# [THE TASK]
Would you repeat the whole listing exactly, pictures excluded?

# [DATA EXCERPT]
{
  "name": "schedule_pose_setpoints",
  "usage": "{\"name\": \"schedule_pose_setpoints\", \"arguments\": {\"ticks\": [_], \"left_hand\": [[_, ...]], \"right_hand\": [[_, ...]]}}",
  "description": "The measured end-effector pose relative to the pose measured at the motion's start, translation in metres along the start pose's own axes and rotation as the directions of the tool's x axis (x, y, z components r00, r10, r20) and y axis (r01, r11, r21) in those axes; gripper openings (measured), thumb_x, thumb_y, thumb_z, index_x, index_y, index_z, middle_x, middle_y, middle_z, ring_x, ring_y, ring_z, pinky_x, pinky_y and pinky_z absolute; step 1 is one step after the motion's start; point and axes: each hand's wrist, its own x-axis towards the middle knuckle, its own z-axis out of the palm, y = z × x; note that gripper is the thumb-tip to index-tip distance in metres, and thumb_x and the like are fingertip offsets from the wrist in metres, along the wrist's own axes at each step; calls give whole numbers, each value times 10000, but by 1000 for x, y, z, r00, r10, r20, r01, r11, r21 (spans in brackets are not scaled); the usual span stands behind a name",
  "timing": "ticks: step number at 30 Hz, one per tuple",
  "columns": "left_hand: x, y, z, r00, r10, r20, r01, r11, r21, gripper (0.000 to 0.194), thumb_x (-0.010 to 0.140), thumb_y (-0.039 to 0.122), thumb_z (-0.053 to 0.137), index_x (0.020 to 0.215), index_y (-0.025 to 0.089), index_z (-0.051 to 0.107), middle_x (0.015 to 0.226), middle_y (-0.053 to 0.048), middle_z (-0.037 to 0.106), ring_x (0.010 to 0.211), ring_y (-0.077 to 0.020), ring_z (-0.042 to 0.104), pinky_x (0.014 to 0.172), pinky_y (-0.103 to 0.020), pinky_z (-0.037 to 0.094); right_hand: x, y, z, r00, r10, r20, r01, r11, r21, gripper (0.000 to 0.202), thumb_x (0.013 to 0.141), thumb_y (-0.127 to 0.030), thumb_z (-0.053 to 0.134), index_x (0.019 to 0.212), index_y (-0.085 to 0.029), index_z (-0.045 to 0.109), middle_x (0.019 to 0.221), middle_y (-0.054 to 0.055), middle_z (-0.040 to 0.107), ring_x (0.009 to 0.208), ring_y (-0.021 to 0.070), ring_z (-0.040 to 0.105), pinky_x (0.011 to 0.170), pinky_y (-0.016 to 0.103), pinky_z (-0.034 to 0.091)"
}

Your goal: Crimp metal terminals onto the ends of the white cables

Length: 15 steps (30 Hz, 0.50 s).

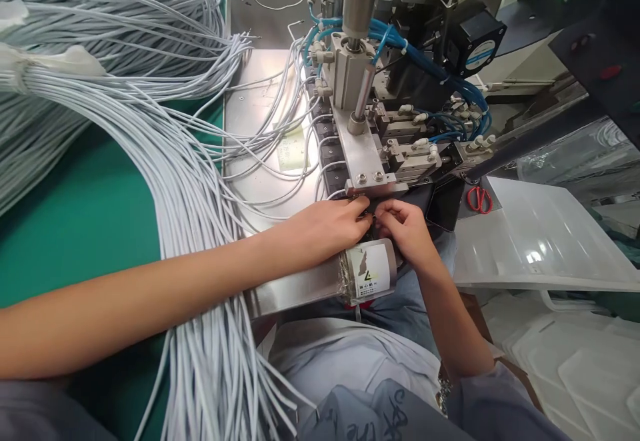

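Observation:
At the front end of the machine's row of black fixture blocks (334, 154), my left hand (340, 226) reaches in with its fingers bent together and pointing down. Close beside it, my right hand (403, 228) pinches thumb and forefinger at the same spot. Whatever small piece lies in either hand's fingertips is hidden. White cables (295, 191) run from the left into the fixture blocks, one end in each. Just above my fingers sits the metal press bar (373, 186). A metal cover with a white warning label (373, 271) stands right below my hands.
A thick bundle of white cables (195, 228) hangs across the green table (100, 181), with more cable heaps behind. Pneumatic cylinders (345, 71) and blue air tubes (450, 88) rise over the fixture. Red scissors (480, 199) and a white sheet (545, 241) lie at right.

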Motion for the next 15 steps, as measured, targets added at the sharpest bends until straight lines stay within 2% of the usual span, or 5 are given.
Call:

# [OUTPUT]
{
  "name": "schedule_pose_setpoints",
  "usage": "{\"name\": \"schedule_pose_setpoints\", \"arguments\": {\"ticks\": [_], \"left_hand\": [[_, ...]], \"right_hand\": [[_, ...]]}}",
  "description": "The measured end-effector pose relative to the pose measured at the motion's start, translation in metres along the start pose's own axes and rotation as the directions of the tool's x axis (x, y, z components r00, r10, r20) and y axis (r01, r11, r21) in those axes; gripper openings (measured), thumb_x, thumb_y, thumb_z, index_x, index_y, index_z, middle_x, middle_y, middle_z, ring_x, ring_y, ring_z, pinky_x, pinky_y and pinky_z absolute; step 1 is one step after the motion's start; point and axes: each hand's wrist, its own x-axis towards the middle knuckle, its own z-axis out of the palm, y = z × x; note that gripper is the thumb-tip to index-tip distance in metres, and thumb_x and the like are fingertip offsets from the wrist in metres, along the wrist's own axes at each step; calls give whole numbers, each value times 10000, but by 1000 for x, y, z, r00, r10, r20, r01, r11, r21 (spans in brackets are not scaled); the usual span stands behind a name",
  "timing": "ticks: step number at 30 Hz, one per tuple",
  "columns": "left_hand: x, y, z, r00, r10, r20, r01, r11, r21, gripper (0.000 to 0.194), thumb_x (-0.010 to 0.140), thumb_y (-0.039 to 0.122), thumb_z (-0.053 to 0.137), index_x (0.020 to 0.215), index_y (-0.025 to 0.089), index_z (-0.051 to 0.107), middle_x (0.015 to 0.226), middle_y (-0.053 to 0.048), middle_z (-0.037 to 0.106), ring_x (0.010 to 0.211), ring_y (-0.077 to 0.020), ring_z (-0.042 to 0.104), pinky_x (0.014 to 0.172), pinky_y (-0.103 to 0.020), pinky_z (-0.037 to 0.094); right_hand: x, y, z, r00, r10, r20, r01, r11, r21, gripper (0.000 to 0.202), thumb_x (0.013 to 0.141), thumb_y (-0.127 to 0.030), thumb_z (-0.053 to 0.134), index_x (0.019 to 0.212), index_y (-0.085 to 0.029), index_z (-0.045 to 0.109), middle_x (0.019 to 0.221), middle_y (-0.054 to 0.055), middle_z (-0.040 to 0.107), ring_x (0.009 to 0.208), ring_y (-0.021 to 0.070), ring_z (-0.040 to 0.105), pinky_x (0.011 to 0.170), pinky_y (-0.016 to 0.103), pinky_z (-0.034 to 0.091)"
}

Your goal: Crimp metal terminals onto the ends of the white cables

Length: 15 steps (30 Hz, 0.50 s).


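Observation:
At the front end of the machine's row of black fixture blocks (334, 154), my left hand (340, 226) reaches in with its fingers bent together and pointing down. Close beside it, my right hand (403, 228) pinches thumb and forefinger at the same spot. Whatever small piece lies in either hand's fingertips is hidden. White cables (295, 191) run from the left into the fixture blocks, one end in each. Just above my fingers sits the metal press bar (373, 186). A metal cover with a white warning label (373, 271) stands right below my hands.
A thick bundle of white cables (195, 228) hangs across the green table (100, 181), with more cable heaps behind. Pneumatic cylinders (345, 71) and blue air tubes (450, 88) rise over the fixture. Red scissors (480, 199) and a white sheet (545, 241) lie at right.
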
Motion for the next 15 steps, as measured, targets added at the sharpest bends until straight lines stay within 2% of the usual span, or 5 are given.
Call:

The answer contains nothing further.